*Rangel Alves da Costa
Noite. Com a escuridão o despertar maior dos sentimentos. Sob o seu véu um emaranhado de segredos, mistérios e fotografias, tudo querendo se revelar de uma só vez, ou manter-se ainda nos labirintos da alma.
Noite. Talvez noite chuvosa, mais pesada, mais entristecida. Os pingos que caem vão alimentando os íntimos mais escondidos para, de repente, tudo aflorar como flores vivar de lembranças, saudades e nostalgias.
A janela aberta para o negrume lá fora é chamado ao sofrimento. O horizonte escurecido aclara-se somente para vislumbrar as distâncias existentes somente dentro do ser. Os reflexos estarão nos olhos e no coração.
Uma velha fotografia vai surgindo à mão. O olhar encontra a parede e nela as imagens emolduradas. O velho baú é reaberto e as cartas e os bilhetes ressurgem entre o aflitivo e o melancólico. Ali um passado que faz doer pela recordação.
Em noites assim, em negrumes fechados assim, as janelas e portas da memória e da saudade se abrem de vez. E tudo vai chegando, tudo vai tomando conta, tudo vai transformando os instantes em dolorosos percursos.
Um amor distante, um amor desamado, um abandono, um adeus que não desejava ter. Palavras e imagens, sons e pensamentos, diálogos íntimos, reencontros indesejados, eis o percurso até que o descontrole passe a domar aquilo que parecia já resolvido na alma.
Mesmo sem música alguma ao redor, de repente uma velha canção vais surgindo. As folhagens farfalham vozes já ouvidas, a leve ventania para declamar poesia. Um rastro de lua vai deixando suas marcas em meio ao negrume que o olhar desejava transformar em reencontro.
A pessoa parece estar bem, quer estar bem, imagina que daquela vez não irá deixar que a saudade e o entristecimento novamente provoquem enxurradas. O contextual, contudo, entre o instante que chama e o interior que desperta, vai rompendo seus laços e os transbordamentos se tornam inevitáveis.
São em noites assim que as lágrimas procuram vazões no subsolo da alma e vão surgindo como pequenos veios de angústias e aflições. Primeiro, o noturno, depois a moldura do instante, depois as imagens e as recordações que vão surgindo. E depois e depois...
Depois os olhos queimando na febre da saudade. Depois os olhos marejando para se derramar em rios ardentes de aflição. Depois os prantos e os soluços inevitáveis. A pessoa já não está mais em si. A partir daí somente responde ao que a propensão interior desejar.
São em noites assim que os lençóis são encharcados, que os travesseiros são molhados, que os lenços são alagados, que os rios transbordam toda lágrima de dor, de saudade, de relembrança, de nostalgia. São em noites assim que a pessoa navega e naufraga dentro da própria memória.

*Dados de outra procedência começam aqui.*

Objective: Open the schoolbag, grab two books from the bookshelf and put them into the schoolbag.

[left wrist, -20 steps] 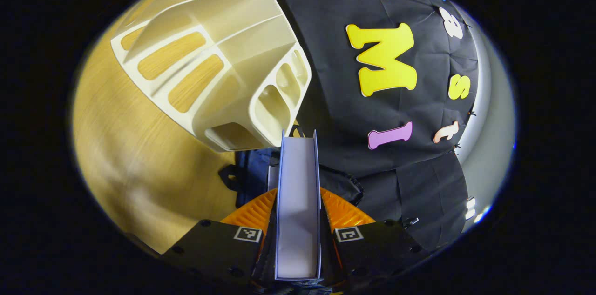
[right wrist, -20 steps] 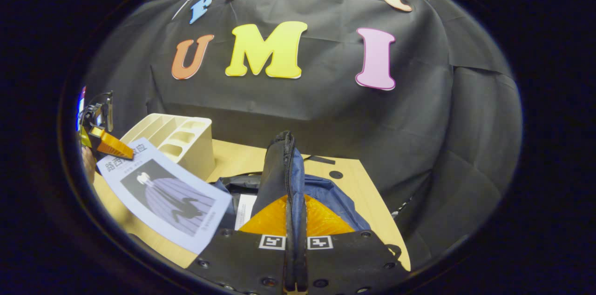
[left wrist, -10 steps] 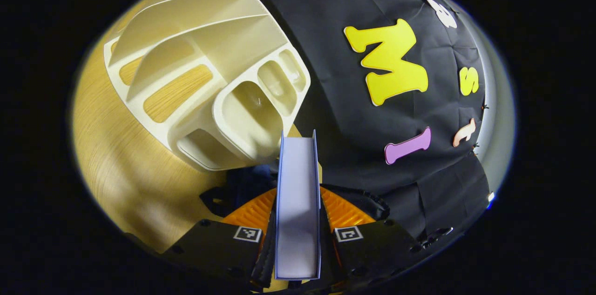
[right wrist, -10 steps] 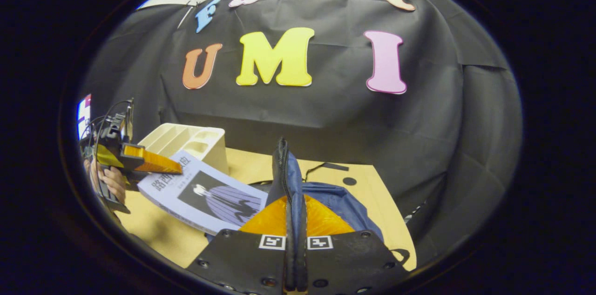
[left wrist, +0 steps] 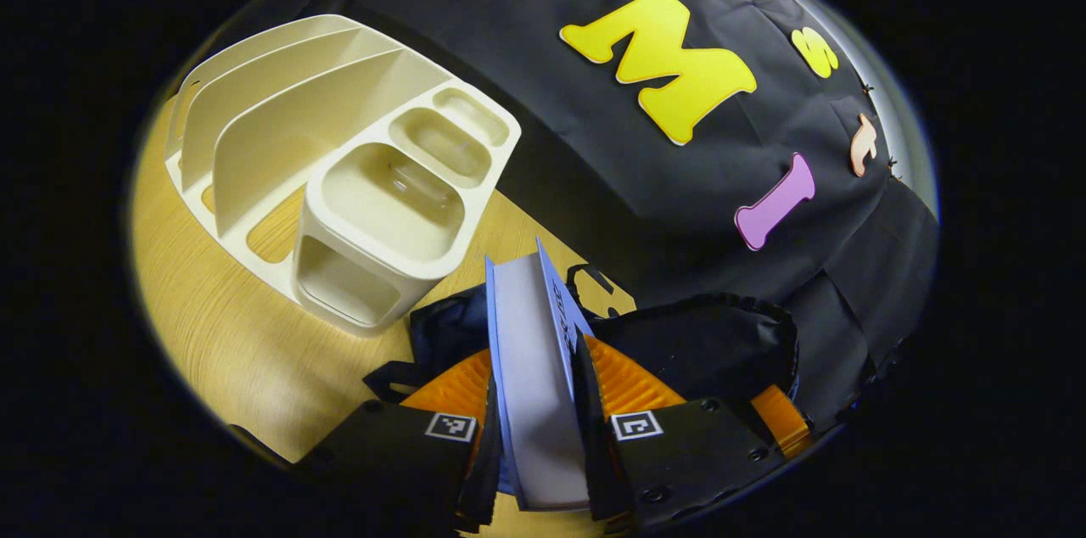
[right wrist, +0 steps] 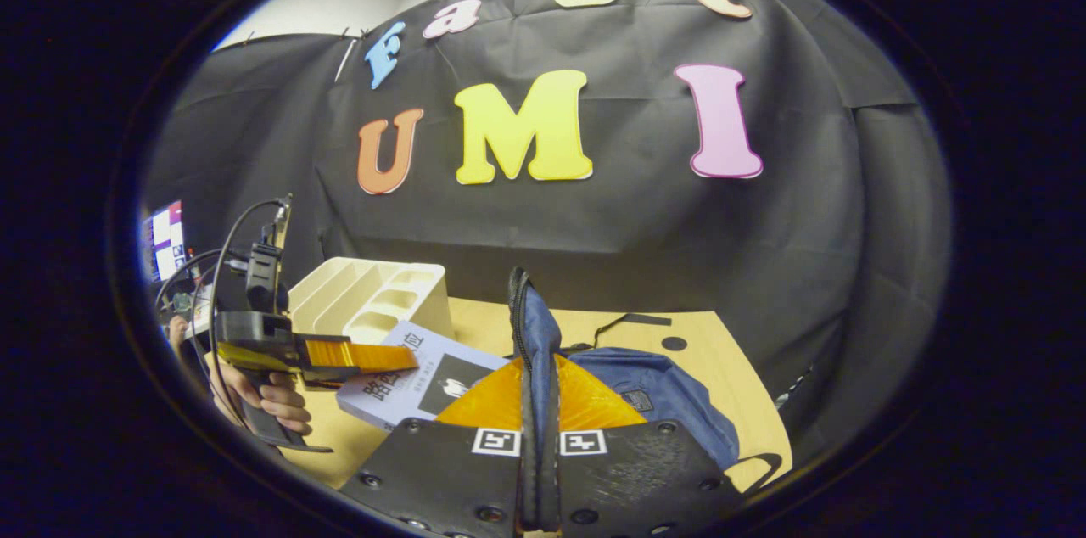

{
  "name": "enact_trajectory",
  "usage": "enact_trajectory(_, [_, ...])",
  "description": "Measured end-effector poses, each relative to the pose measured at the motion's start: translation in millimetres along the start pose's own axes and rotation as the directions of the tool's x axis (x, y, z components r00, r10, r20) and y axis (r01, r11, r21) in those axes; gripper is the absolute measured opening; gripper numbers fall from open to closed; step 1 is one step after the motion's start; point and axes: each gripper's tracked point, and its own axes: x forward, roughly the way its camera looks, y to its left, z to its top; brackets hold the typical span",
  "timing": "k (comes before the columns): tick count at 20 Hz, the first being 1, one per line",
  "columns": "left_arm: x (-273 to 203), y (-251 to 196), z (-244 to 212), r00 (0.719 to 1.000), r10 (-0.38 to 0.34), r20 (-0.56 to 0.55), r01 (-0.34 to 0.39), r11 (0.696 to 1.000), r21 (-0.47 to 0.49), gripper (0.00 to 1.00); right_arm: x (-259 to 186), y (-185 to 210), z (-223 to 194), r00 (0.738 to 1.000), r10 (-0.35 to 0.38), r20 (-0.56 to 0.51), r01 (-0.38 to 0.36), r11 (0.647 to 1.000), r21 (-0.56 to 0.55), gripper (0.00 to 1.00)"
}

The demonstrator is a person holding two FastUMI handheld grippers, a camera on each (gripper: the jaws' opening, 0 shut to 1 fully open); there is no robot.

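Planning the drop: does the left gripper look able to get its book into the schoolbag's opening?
Probably yes. The left gripper holds the book just short of the schoolbag, whose edge the right gripper holds up; nothing lies between.

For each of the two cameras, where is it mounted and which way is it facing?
Left gripper view: rides the left gripper, looking down along the book it clamps, toward the bookshelf and schoolbag.
Right gripper view: rides the right gripper, pinching the bag's edge; a hand holds the left gripper.
Shared: book, bookshelf, schoolbag, table.
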Motion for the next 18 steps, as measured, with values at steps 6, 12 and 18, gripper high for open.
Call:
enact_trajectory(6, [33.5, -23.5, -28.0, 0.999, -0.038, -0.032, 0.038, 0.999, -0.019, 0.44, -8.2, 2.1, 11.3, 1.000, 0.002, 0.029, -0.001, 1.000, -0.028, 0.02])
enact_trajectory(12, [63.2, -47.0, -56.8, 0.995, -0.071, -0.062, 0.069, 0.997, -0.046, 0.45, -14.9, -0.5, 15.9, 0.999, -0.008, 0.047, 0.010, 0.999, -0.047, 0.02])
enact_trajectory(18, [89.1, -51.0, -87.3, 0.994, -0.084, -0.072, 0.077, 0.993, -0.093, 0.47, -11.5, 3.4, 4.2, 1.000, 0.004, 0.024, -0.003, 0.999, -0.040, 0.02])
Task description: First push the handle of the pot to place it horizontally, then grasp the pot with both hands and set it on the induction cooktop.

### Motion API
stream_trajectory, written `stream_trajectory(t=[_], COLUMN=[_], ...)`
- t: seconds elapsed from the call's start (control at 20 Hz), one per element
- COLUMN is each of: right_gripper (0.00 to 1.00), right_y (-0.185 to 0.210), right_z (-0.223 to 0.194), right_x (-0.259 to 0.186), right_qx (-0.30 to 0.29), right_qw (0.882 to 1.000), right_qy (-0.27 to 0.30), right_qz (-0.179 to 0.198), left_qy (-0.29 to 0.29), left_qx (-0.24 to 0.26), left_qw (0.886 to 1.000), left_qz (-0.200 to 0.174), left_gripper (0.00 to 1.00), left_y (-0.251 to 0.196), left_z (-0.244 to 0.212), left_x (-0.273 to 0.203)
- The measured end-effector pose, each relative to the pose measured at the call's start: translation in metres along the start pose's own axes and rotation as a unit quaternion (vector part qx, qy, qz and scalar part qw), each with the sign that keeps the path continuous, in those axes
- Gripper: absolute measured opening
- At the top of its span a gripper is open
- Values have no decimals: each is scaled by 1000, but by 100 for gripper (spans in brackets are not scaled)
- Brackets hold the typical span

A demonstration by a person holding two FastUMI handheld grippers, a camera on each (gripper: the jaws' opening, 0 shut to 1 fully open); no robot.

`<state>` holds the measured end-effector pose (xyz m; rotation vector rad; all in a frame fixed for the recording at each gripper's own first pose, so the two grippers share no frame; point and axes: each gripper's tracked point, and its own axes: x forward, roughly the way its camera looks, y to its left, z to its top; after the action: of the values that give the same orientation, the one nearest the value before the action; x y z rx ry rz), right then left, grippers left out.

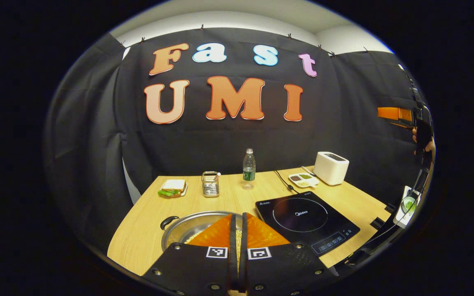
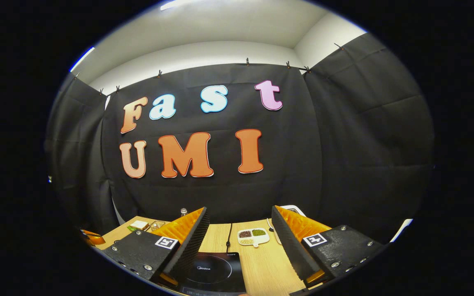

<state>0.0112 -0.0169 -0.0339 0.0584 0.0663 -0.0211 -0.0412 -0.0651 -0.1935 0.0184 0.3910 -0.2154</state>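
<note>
Pot (image 1: 187, 230) under closed left gripper (image 1: 239, 230) | right gripper (image 2: 240, 230) wide over cooktop (image 2: 212, 271)

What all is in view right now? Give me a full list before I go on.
Table: one, light wood, under everything.
Pot: one, silver with a black handle, near left of the table, something yellowish inside.
Cooktop: one, black, right of the pot.
Sandwich: one, on a small plate, far left.
Metal rack: one, silver, right of the sandwich.
Bottle: one, clear with a green label, far middle.
Divided dish: one, white, dark and green fillings, beside the toaster.
Toaster: one, white, far right.
Cable: one, black, running back from the cooktop.
Left gripper: shut, over the pot.
Right gripper: open, above the cooktop.
</note>
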Motion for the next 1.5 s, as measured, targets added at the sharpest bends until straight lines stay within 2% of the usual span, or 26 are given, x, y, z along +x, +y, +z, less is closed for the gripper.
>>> stream_trajectory(t=[0.6, 0.95, 1.2, 1.5], right_gripper=[95, 95, 95, 94], right_y=[0, -7, -16, -22], right_z=[-14, -22, -31, -45], right_x=[3, 4, 10, 16], right_qx=[3, 8, 15, 18], right_qw=[1000, 1000, 999, 999], right_qy=[15, 22, 31, 45], right_qz=[1, -1, -8, -13], left_qy=[119, 166, 213, 238], left_qx=[-11, 3, -19, -17], left_qw=[992, 986, 975, 969], left_qz=[-30, -30, -53, -61], left_gripper=[3, 3, 3, 3], left_y=[-22, -33, -48, -56], left_z=[-114, -155, -188, -205], left_x=[-9, -9, -11, -2])
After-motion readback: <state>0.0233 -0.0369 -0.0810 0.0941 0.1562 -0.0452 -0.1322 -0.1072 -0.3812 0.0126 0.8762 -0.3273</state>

Os outros passam pelas calçadas, pelas ruas, ao redor, e de ondem passam avistam apenas uma casa fechada, uma janela fechada, uma noturna solidão. Logo imaginam que assim pelo recolhimento da hora, pelo repouso noturno. Nem sempre imaginam que após aquela janela ou porta, dentro da casa, alguém sofre, alguém agoniza.
Na cama ou no sofá, na cadeira de balanço ou num vão qualquer, apenas a pessoa, suas lágrimas, seus soluços e suas dores. Quem está distante ou quem deu causa a tamanho sofrimento, sequer imagina a triste cena noturna do silêncio e do soluço.
E os rios transbordam, inundam, a tudo invade, até que o alvorecer ressurja sem trazer consigo todo o retrato passado. Mas a saudade não passa. A verdadeira saudade nunca passa. Um amor verdadeiro jamais é esquecido.